(Exercise directions) Where the word "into" occurs in a line of the data, return the whole line.

(Given data)
________________________

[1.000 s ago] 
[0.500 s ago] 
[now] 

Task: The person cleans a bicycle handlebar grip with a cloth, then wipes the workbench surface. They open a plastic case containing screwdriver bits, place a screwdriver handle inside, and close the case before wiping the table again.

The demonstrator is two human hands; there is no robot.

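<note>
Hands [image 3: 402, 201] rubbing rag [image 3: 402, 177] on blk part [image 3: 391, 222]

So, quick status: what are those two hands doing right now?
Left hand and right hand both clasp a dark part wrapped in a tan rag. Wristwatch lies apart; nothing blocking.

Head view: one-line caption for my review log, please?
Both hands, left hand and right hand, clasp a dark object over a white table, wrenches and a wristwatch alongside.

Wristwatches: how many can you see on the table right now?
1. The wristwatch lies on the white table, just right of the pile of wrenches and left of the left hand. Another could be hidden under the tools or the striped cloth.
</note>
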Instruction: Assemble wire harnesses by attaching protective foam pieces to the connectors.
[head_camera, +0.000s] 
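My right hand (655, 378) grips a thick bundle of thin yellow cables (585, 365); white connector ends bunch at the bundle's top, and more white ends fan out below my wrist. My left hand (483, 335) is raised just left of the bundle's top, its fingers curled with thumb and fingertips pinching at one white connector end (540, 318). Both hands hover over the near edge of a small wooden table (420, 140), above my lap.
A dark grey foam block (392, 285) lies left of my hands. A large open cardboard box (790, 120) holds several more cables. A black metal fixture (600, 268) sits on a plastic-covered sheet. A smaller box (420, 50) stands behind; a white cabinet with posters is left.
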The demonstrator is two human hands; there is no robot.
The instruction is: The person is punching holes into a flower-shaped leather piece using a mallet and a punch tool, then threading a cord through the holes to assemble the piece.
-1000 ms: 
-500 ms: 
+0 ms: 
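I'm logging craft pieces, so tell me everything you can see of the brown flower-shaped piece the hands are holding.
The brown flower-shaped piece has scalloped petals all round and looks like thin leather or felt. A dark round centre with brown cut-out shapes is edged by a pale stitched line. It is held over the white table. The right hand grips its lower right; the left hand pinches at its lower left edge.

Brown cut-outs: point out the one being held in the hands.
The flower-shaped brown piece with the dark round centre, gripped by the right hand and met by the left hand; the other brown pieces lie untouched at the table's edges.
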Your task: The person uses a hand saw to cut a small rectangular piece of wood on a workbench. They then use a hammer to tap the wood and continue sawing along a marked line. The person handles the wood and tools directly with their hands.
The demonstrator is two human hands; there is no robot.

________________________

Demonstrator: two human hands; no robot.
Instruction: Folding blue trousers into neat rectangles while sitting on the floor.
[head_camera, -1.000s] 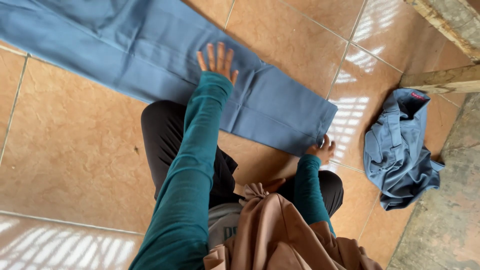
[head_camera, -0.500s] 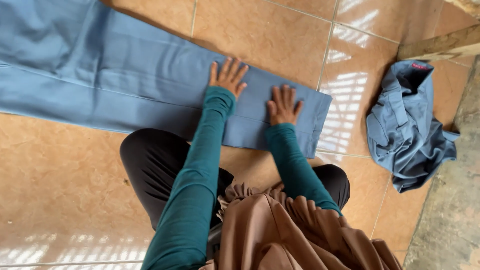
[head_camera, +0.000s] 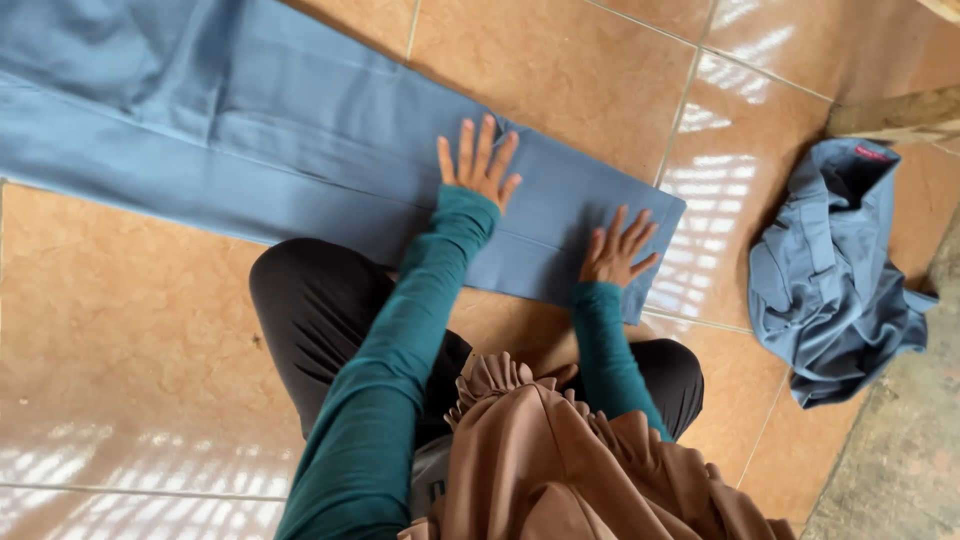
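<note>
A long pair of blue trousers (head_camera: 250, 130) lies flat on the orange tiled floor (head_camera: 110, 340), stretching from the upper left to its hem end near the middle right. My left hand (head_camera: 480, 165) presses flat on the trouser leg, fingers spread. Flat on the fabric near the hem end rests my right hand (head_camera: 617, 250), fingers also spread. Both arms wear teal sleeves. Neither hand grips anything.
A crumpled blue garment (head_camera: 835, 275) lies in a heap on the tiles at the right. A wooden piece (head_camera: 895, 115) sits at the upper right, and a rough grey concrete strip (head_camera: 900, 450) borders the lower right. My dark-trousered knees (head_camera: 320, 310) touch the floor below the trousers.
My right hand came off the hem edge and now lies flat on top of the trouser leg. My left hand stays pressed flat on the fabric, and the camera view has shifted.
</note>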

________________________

(Written answer)
The instruction is: The person is punching holes into a flower-shaped leather piece using a mallet and a punch tool, then threading a cord through the holes to assemble the piece.
Instruction: Folding blue trousers into neat rectangles while sitting on the floor.

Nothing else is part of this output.